# iOSNeed some help with binary

#### Tander

##### macrumors 6502a
Original poster
Hey all,

I'm almost finished reading a book on Objective-C.

Book: Big Nerd ranch - Objective-C programming
Chapter: 33

It's going into bitwise operations and as such it starts out by giving us Base 10 examples then goes into binary (base 2) and finally Hex (base 16)

So I am having a hard time getting my head around this chapter. It seems my lack of math skills is haunting me. However, I want to understand this perfectly otherwise I am failing myself. I am generally good with numbers once I understand the basics.

So, let's start off at the beginning: Base 10 numbers.

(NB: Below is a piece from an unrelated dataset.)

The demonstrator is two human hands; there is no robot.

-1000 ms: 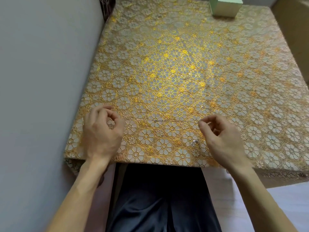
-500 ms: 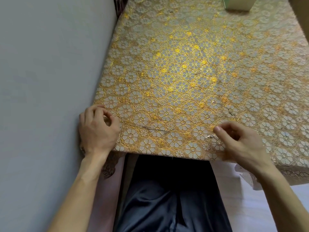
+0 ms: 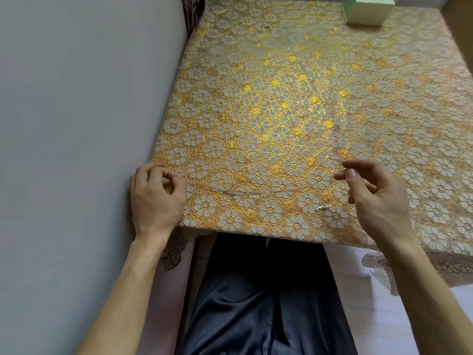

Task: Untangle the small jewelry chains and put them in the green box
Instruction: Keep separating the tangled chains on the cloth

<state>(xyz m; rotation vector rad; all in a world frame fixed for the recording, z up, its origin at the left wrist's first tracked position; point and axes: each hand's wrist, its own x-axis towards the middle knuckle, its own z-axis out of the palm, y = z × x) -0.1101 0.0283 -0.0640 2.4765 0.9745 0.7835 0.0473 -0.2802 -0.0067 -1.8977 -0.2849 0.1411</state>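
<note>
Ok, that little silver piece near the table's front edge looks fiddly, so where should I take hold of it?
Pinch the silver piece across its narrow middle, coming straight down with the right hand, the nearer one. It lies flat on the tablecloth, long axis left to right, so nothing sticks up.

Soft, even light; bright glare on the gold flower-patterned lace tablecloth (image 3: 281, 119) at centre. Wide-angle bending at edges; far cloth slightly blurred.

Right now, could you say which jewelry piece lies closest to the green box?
The small piece alone at the far end, left of the box; the chain and silver charm lie near the front edge.
</note>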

I seem to understand this 100% - for example a number like: 123456 can be represented in decimal like so:

1 * 10^5 + 2 * 10^4 + 3 * 10^3 + 4 * 10^2 + 5 * 10^1 + 6 * 10^0

I think this gets me my 123456 number?

Now we go down to base 2 numbers:

What I am trying to figure out is this:

in binary I can work out these two numbers:

A. 10100010 = 162
B. 11001110 = 206

Now how I got this was using the diagram presented to us in this chapter - which looked something like this:

|128 |64 |32 |16| 8 |4 | 2 | 1
| 0 | 0 | 1| |1 |1 |1 | 0 | 0

What I am trying to understand is why is there (from right to left) 1 to 128 in the top?
The pattern shows that we multiply the number to the right by the power of 2 (base 2 numbers) - but if I try follow that rule it goes wrong quickly...

Eg:

1^ 2 = 1
2 ^2 = 4 ..so far so good..
4 ^ 2 = 16....

So where does 8 come into it?

If a look at it from right to lift - doubling up each time.

1 x 2 = 2.
2 x 4 = 4;
4 x 4 = 16

Where is 8?

I may have this completely wrong - but I need to understand this..

This is before I get to representing numbers in hex (Base 16)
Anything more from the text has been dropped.